I'm working on a way to divide a signed integer by a power of 2 using only binary operators (<< >> + ^ ~ & | !), and the result has to be round toward 0. I came across this question also on Stackoverflow on the problem, however, I cannot understand why it works. Here's the solution:
int divideByPowerOf2(int x, int n)
{
return (x + ((x >> 31) & ((1 << n) + ~0))) >> n;
}
I understand the x >> 31
part (only add the next part if x
is negative, because if it's positive x
will be automatically round toward 0). But what's bothering me is the (1 << n) + ~0
part. How can it work?
Assuming 2-complement, just bit-shifting the dividend is equivalent to a certain kind of division: not the conventional division where we round the dividend to next multiple of divisor toward zero. But another kind where we round the dividend toward negative infinity. I rediscovered that in Smalltalk, see http://smallissimo.blogspot.fr/2015/03/is-bitshift-equivalent-to-division-in.html.
For example, let's divide -126 by 8. traditionally, we would write
-126 = -15 * 8 - 6
But if we round toward infinity, we get a positive remainder and write it:
-126 = -16 * 8 + 2
The bit-shifting is performing the second operation, in term of bit patterns (assuming 8 bits long int for the sake of being short):
1000|0010 >> 3 = 1111|0000
1000|0010 = 1111|0000 * 0000|1000 + 0000|0010
So what if we want the traditional division with quotient rounded toward zero and remainder of same sign as dividend? Simple, we just have to add 1 to the quotient - if and only if the dividend is negative and the division is inexact.
You saw that x>>31
corresponds to first condition, dividend is negative, assuming int has 32 bits.

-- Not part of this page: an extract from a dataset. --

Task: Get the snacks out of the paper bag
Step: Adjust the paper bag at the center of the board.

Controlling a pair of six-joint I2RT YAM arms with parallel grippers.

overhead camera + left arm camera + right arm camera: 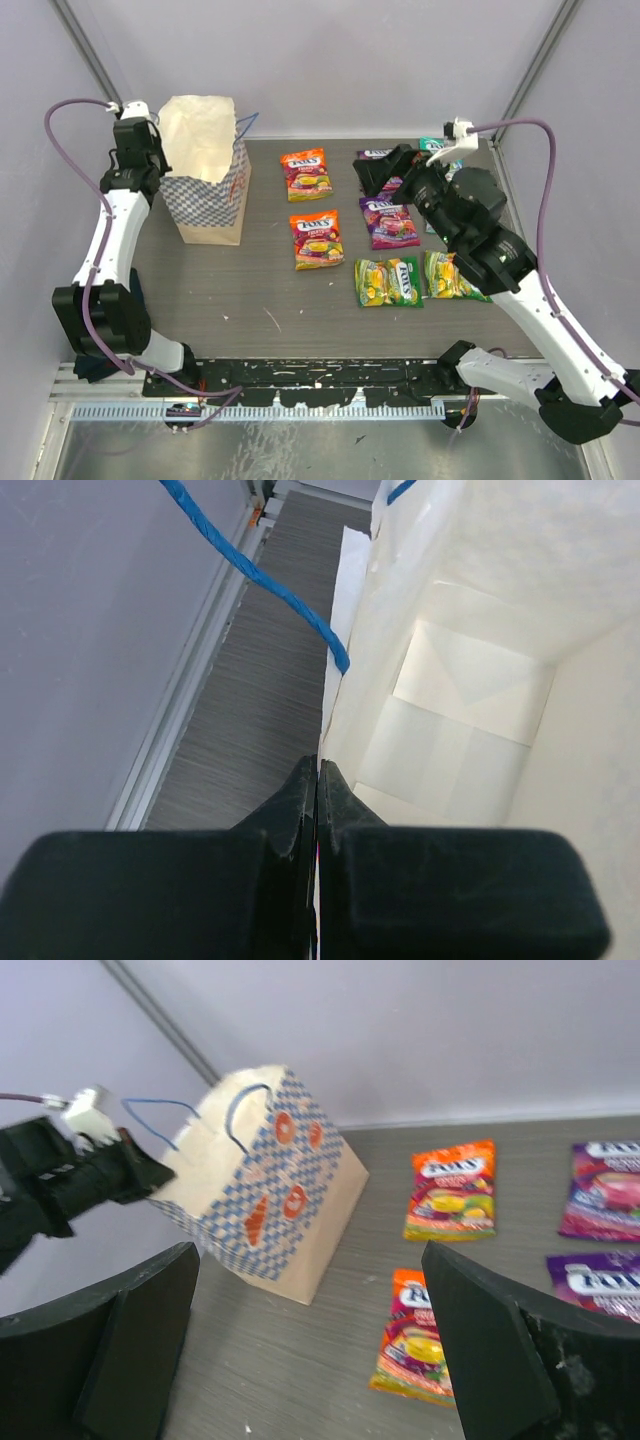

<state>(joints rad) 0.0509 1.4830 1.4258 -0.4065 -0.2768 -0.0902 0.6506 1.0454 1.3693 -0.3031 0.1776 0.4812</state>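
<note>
Several flat glossy snacks (pixel 316 240) out; left end effector (pixel 318 772) pinched on paper bag (pixel 208 205) rim, right end effector (pixel 308 1260) wide, empty

The white logo reads, as far as I can tell, "FOX'S" on the far orange packet (pixel 305 172), near orange packet (pixel 317 238), purple packet (pixel 391 222) and green packet (pixel 389 281); the smaller print is unreadable

A robotics lab cell, this: plain lilac panels (pixel 350 60) box in a grey table (pixel 250 290), cabled arms (pixel 115 230) bolted to its metal rail (pixel 120 411).
</note>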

The second term corresponds to the second condition, if division is inexact.
See how are encoded -1, -2, -4, ... in two complement: 1111|1111 , 1111|1110 , 1111|1100. So the negation of nth power of two has n trailing zeros.

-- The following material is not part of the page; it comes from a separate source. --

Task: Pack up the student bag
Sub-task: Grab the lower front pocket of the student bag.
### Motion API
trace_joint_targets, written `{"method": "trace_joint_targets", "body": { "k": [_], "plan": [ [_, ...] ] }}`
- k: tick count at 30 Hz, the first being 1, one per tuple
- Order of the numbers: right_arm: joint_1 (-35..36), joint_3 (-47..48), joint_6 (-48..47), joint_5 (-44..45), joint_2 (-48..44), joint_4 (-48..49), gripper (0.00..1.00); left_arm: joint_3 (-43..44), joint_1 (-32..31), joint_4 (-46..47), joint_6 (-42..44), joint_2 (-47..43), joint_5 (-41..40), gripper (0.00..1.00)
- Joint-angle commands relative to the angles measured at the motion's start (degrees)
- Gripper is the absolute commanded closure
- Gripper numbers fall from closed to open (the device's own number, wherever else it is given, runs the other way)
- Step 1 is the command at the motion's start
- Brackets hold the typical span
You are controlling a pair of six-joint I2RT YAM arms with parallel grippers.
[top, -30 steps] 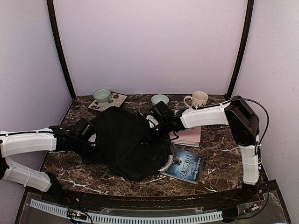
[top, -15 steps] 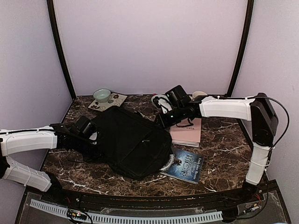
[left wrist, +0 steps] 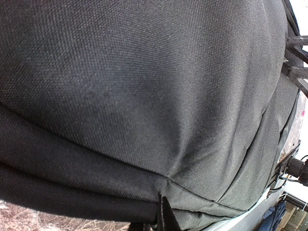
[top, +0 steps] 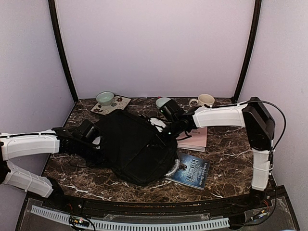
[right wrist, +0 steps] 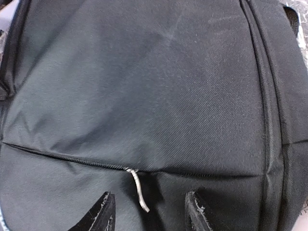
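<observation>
The student bag (top: pixel 134 147) is a large black backpack lying flat in the middle of the table, with its grey-white handle (top: pixel 172 168) at its near right edge. My left gripper (top: pixel 95 142) is at the bag's left edge; in the left wrist view black bag fabric (left wrist: pixel 144 96) fills the frame, with a fold pinched at the bottom. My right gripper (top: pixel 165 131) hovers over the bag's right part, open. In the right wrist view its fingertips (right wrist: pixel 103 211) straddle a silver zipper pull (right wrist: pixel 138 192) on the bag (right wrist: pixel 154 86) without touching it.
A pink book (top: pixel 196 138) and a blue book (top: pixel 188 171) lie right of the bag, the blue one partly under it. A cup (top: pixel 205 101), two pale green bowls (top: pixel 105 97) (top: pixel 162 101) and a patterned mat (top: pixel 114 105) stand along the back.
My right gripper swung back towards the cup, then came forward and down again over the bag's right side. The left arm and the bag have barely moved.
</observation>
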Motion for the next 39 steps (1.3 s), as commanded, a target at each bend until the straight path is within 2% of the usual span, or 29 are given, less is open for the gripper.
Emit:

When the dividend has n trailing zeros and we divide by 2^n, then no need to add 1 to final quotient. In any other case, we need to add 1.
What ((1 << n) + ~0) is doing is creating a mask with n trailing ones.
The n last bits don't really matter, because we are going to shift to the right and just throw them away. So, if the division is exact, the n trailing bits of dividend are zero, and we just add n 1s that will be skipped. On the contrary, if the division is inexact, then one or more of the n trailing bits of the dividend is 1, and we are sure to cause a carry to the n+1 bit position: that's how we add 1 to the quotient (we add 2^n to the dividend). Does that explain it a bit more?
This is "write-only code": instead of trying to understand the code, try to create it by yourself.
For example, let's divide a number by 8 (shift right by 3). If the number is negative, the normal right-shift rounds in the wrong direction. Let's "fix" it by adding a number:
int divideBy8(int x)
{
if (x >= 0)
return x >> 3;
else
return (x + whatever) >> 3;
}
Here you can come up with a mathematical formula for whatever
, or do some trial and error. Anyway, here whatever = 7
:
int divideBy8(int x)
{
if (x >= 0)
return x >> 3;
else
return (x + 7) >> 3;
}
How to unify the two cases? You need to make an expression that looks like this:
(x + stuff) >> 3
where stuff
is 7 for negative x
, and 0 for positive x
. The trick here is using x >> 31
, which is a 32-bit number whose bits are equal to the sign-bit of x
: all 0 or all 1. So stuff
is
(x >> 31) & 7
Combining all these, and replacing 8 and 7 by the more general power of 2, you get the code you asked about.
Note: in the description above, I assume that int
represents a 32-bit hardware register, and hardware uses two's complement representation to do right shift.